TASK ITEM –
Reproduce the listing word for word. Skip any image.

------ DATA RECORDS ------

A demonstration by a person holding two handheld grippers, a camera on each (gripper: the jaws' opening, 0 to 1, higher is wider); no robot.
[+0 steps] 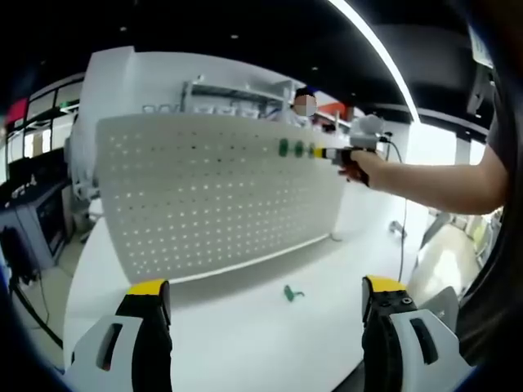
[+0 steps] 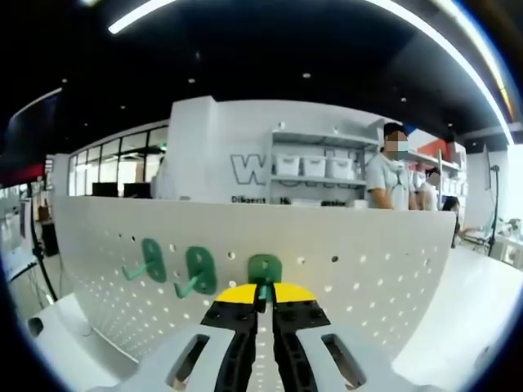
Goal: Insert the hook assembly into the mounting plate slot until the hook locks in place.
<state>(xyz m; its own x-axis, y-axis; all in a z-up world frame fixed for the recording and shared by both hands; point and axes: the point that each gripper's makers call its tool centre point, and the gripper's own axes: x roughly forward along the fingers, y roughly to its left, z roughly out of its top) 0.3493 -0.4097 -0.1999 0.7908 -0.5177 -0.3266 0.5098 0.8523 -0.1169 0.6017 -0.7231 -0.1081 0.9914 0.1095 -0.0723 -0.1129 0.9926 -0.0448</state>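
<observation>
At the centre of the right gripper view, the right gripper [image 2: 263, 309] has its yellow-tipped jaws drawn nearly together on the stem of a green hook [image 2: 264, 269], whose back plate sits against the white pegboard [image 2: 368, 269] that serves as the mounting plate. Two more green hooks [image 2: 176, 269] already hang in the same row, to the left of centre. In the left gripper view, the pegboard [image 1: 212, 196] spans the middle of the frame, with the person's hand [image 1: 359, 167] and the right gripper at its upper right corner. The left gripper [image 1: 265, 306] hovers wide open and empty at the bottom of the frame, above a loose green hook [image 1: 292, 293] lying on the white table [image 1: 245, 343]. The insertion step appears under way; the next move likely calls for pressing the hook home until it locks.
</observation>
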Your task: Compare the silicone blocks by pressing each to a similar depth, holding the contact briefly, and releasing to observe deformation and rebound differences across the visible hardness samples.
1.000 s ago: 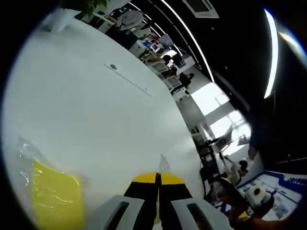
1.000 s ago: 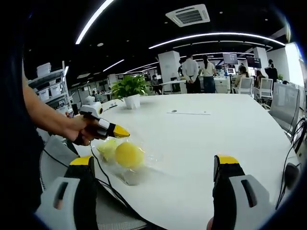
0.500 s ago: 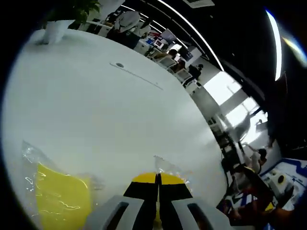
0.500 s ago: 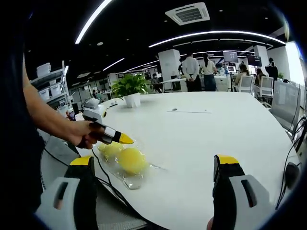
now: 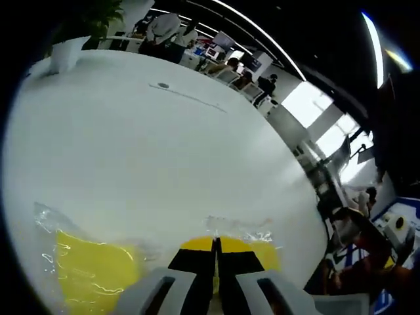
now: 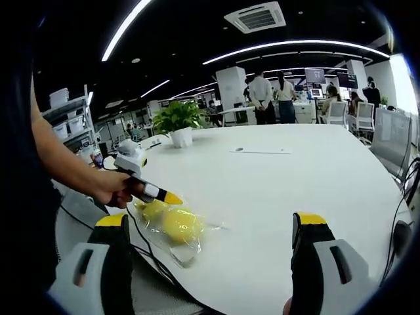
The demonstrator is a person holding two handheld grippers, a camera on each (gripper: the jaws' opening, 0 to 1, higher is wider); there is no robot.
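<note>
The left gripper (image 5: 215, 246) has its jaws pressed together, holding nothing. Its yellow tips sit right at the bagged yellow silicone blocks (image 6: 172, 222) on the white table (image 6: 308, 177). The right gripper (image 6: 213, 226) is wide open and empty, blocks between its fingers, farther off.

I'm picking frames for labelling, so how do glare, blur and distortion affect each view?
Left gripper view: strong fisheye curve, window glare at upper right, the shut left claw soft, wrapped yellow blocks with small highlights. Right gripper view: fairly sharp, ceiling strips bright, bagged yellow blocks readable, open right claw slightly blurred.
</note>
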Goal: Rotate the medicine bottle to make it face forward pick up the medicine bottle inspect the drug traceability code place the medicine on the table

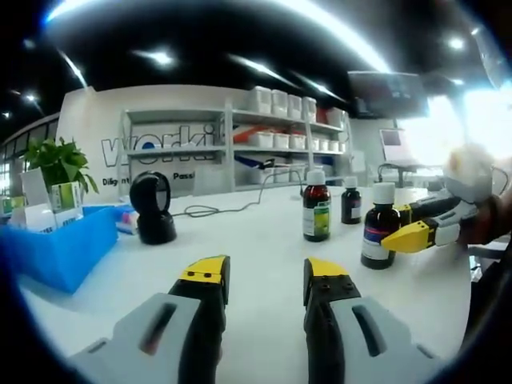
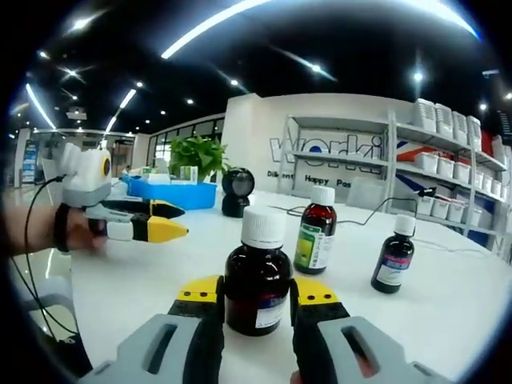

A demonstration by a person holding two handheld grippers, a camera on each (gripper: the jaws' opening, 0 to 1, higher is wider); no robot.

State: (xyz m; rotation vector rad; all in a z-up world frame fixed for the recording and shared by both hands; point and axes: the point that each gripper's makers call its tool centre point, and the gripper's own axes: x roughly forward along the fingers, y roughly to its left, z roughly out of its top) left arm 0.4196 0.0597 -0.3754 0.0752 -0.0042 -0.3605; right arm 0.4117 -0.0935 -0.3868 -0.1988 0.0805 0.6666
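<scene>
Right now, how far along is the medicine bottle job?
Early. The right gripper has its jaws around the nearest medicine bottle, which stands upright on the white table; whether they grip it I can't tell. Its label is turned partly aside. The left gripper is open and holds nothing. Lifting, checking the traceability code and setting down remain.
</scene>
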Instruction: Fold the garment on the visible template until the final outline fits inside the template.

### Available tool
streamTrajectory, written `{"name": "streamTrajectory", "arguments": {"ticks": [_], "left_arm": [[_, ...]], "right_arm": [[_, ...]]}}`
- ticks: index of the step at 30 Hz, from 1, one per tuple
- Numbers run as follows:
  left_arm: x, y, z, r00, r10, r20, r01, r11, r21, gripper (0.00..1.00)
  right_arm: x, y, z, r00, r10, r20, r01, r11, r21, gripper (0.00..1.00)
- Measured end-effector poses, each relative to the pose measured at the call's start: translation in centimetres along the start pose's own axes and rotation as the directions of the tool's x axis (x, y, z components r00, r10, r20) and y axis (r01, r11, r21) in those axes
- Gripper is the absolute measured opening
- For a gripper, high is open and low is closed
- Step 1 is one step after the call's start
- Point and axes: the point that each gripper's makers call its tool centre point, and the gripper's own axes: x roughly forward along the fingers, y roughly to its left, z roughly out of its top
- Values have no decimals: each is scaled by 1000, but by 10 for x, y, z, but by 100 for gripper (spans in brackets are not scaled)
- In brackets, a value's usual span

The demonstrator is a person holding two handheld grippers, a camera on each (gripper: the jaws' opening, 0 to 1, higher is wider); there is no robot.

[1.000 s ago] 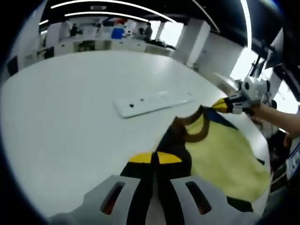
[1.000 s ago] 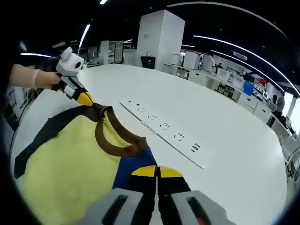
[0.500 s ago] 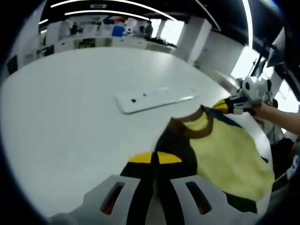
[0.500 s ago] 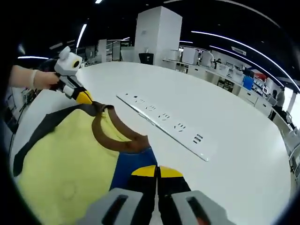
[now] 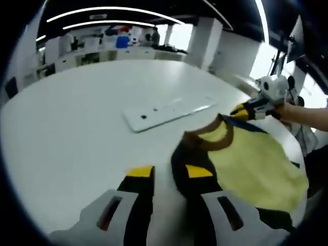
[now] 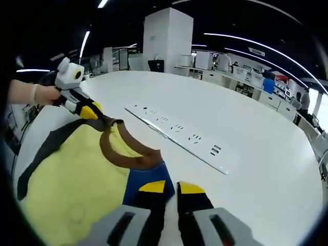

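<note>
A yellow garment point(image 5: 251, 164) with a brown collar point(image 5: 210, 141) and dark shoulders lies flat on the white table point(image 5: 66, 133). My left gripper point(image 5: 169, 171) is open, and the garment's dark shoulder point(image 5: 187, 156) lies against its right jaw. In the right gripper view the left gripper point(image 6: 87, 110) sits just off the far shoulder corner. My right gripper point(image 6: 171, 187) has its jaws slightly parted and is open, with the blue shoulder point(image 6: 146, 174) of the garment point(image 6: 77, 184) just ahead of its tips. The right gripper point(image 5: 243, 110) rests at the other shoulder, held by a hand.
A long white strip point(image 5: 166, 108) with small dark marks lies on the table beyond the collar, also the strip point(image 6: 179, 137) in the right gripper view. Desks and a white pillar point(image 6: 166, 38) stand far behind. The table edge point(image 5: 302, 154) runs close past the garment's far side.
Both grippers have let go of the garment's shoulders: the left jaws have spread wide and the right jaws have parted a little. The garment has settled flat on the table.
</note>
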Motion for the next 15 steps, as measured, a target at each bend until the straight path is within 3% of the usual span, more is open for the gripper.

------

REPLY –
A demonstration by a person holding two handheld grippers, a camera on each (gripper: the jaws' opening, 0 to 1, higher is wider); no robot.
[+0 steps] 
[+0 steps] 
Goal: Insert the hook assembly into the mounting plate slot until the hook locks in place.
<state>(xyz m; its own x-axis, y-axis; all in a z-up world frame fixed for the recording and shared by both hands; point and axes: the point that each gripper's makers call its tool centre point, and the gripper's own axes: x roughly forward along the fingers, y roughly to its left, z roughly out of its top) 0.3493 -0.4097 -0.1999 0.7908 -0.5177 -0.3266 0.5098 0.8523 -0.1169 0.6017 -0.7231 -0.1081 0.9914 0.1095 -0.0723 -0.1129 0.9926 -0.0448</state>
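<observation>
At the centre of the right gripper view, the right gripper [image 2: 263, 309] has its yellow-tipped jaws drawn nearly together on the stem of a green hook [image 2: 264, 269], whose back plate sits against the white pegboard [image 2: 368, 269] that serves as the mounting plate. Two more green hooks [image 2: 176, 269] already hang in the same row, to the left of centre. In the left gripper view, the pegboard [image 1: 212, 196] spans the middle of the frame, with the person's hand [image 1: 359, 167] and the right gripper at its upper right corner. The left gripper [image 1: 265, 306] hovers wide open and empty at the bottom of the frame, above a loose green hook [image 1: 292, 293] lying on the white table [image 1: 245, 343]. The insertion step appears under way; the next move likely calls for pressing the hook home until it locks.
</observation>
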Your task: Compare the silicone blocks by pressing each to a similar depth, holding the contact briefly, and releasing to observe deformation and rebound differences across the visible hardness samples.
1.000 s ago: 
1.000 s ago: 
0.500 s ago: 
0.500 s ago: 
now: 
now: 
The demonstrator is a person holding two handheld grippers, a camera on each (gripper: the jaws' opening, 0 to 1, higher is wider); there is no robot.
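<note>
The left gripper (image 5: 215, 246) has its jaws pressed together, holding nothing. Its yellow tips sit right at the bagged yellow silicone blocks (image 6: 172, 222) on the white table (image 6: 308, 177). The right gripper (image 6: 213, 226) is wide open and empty, blocks between its fingers, farther off.

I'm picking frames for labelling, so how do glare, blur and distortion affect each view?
Left gripper view: strong fisheye curve, window glare at upper right, the shut left claw soft, wrapped yellow blocks with small highlights. Right gripper view: fairly sharp, ceiling strips bright, bagged yellow blocks readable, open right claw slightly blurred.
</note>
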Goal: Rotate the medicine bottle to make it face forward pick up the medicine bottle inspect the drug traceability code place the medicine on the table


A demonstration by a person holding two handheld grippers, a camera on each (gripper: the jaws' opening, 0 to 1, higher is wider); no robot.

State: (xyz m; rotation vector rad; all in a z-up world frame fixed for the recording and shared by both hands; point and axes: the point that each gripper's makers call its tool centre point, and the gripper's own axes: x roughly forward along the fingers, y roughly to its left, z roughly out of its top) left arm 0.4196 0.0597 -0.3754 0.0752 -0.0042 -0.3605; right arm 0.4117 -0.0935 -0.3868 -0.1988 0.0805 0.6666
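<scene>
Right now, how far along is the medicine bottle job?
Early. The right gripper has its jaws around the nearest medicine bottle, which stands upright on the white table; whether they grip it I can't tell. Its label is turned partly aside. The left gripper is open and holds nothing. Lifting, checking the traceability code and setting down remain.
</scene>
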Instruction: Fold the garment on the visible template until the final outline fits inside the template.

### Available tool
streamTrajectory, written `{"name": "streamTrajectory", "arguments": {"ticks": [_], "left_arm": [[_, ...]], "right_arm": [[_, ...]]}}`
- ticks: index of the step at 30 Hz, from 1, one per tuple
- Numbers run as follows:
  left_arm: x, y, z, r00, r10, r20, r01, r11, r21, gripper (0.00..1.00)
  right_arm: x, y, z, r00, r10, r20, r01, r11, r21, gripper (0.00..1.00)
- Measured end-effector poses, each relative to the pose measured at the call's start: translation in centimetres along the start pose's own axes and rotation as the directions of the tool's x axis (x, y, z components r00, r10, r20) and y axis (r01, r11, r21) in those axes
- Gripper is the absolute measured opening
- For a gripper, high is open and low is closed
- Step 1 is one step after the call's start
- Point and axes: the point that each gripper's makers call its tool centre point, and the gripper's own axes: x roughly forward along the fingers, y roughly to its left, z roughly out of its top
- Values have no decimals: each is scaled by 1000, but by 10 for x, y, z, but by 100 for gripper (spans in brackets are not scaled)
- In brackets, a value's usual span

The demonstrator is a person holding two handheld grippers, a camera on each (gripper: the jaws' opening, 0 to 1, higher is wider); there is no robot.

[1.000 s ago] 
[1.000 s ago] 
[0.500 s ago] 
[0.500 s ago] 
[now] 
[now] 

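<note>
A yellow garment point(image 5: 251, 164) with a brown collar point(image 5: 210, 141) and dark shoulders lies flat on the white table point(image 5: 66, 133). My left gripper point(image 5: 169, 171) is open, and the garment's dark shoulder point(image 5: 187, 156) lies against its right jaw. In the right gripper view the left gripper point(image 6: 87, 110) sits just off the far shoulder corner. My right gripper point(image 6: 171, 187) has its jaws slightly parted and is open, with the blue shoulder point(image 6: 146, 174) of the garment point(image 6: 77, 184) just ahead of its tips. The right gripper point(image 5: 243, 110) rests at the other shoulder, held by a hand.
A long white strip point(image 5: 166, 108) with small dark marks lies on the table beyond the collar, also the strip point(image 6: 179, 137) in the right gripper view. Desks and a white pillar point(image 6: 166, 38) stand far behind. The table edge point(image 5: 302, 154) runs close past the garment's far side.
Both grippers have let go of the garment's shoulders: the left jaws have spread wide and the right jaws have parted a little. The garment has settled flat on the table.
</note>
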Motion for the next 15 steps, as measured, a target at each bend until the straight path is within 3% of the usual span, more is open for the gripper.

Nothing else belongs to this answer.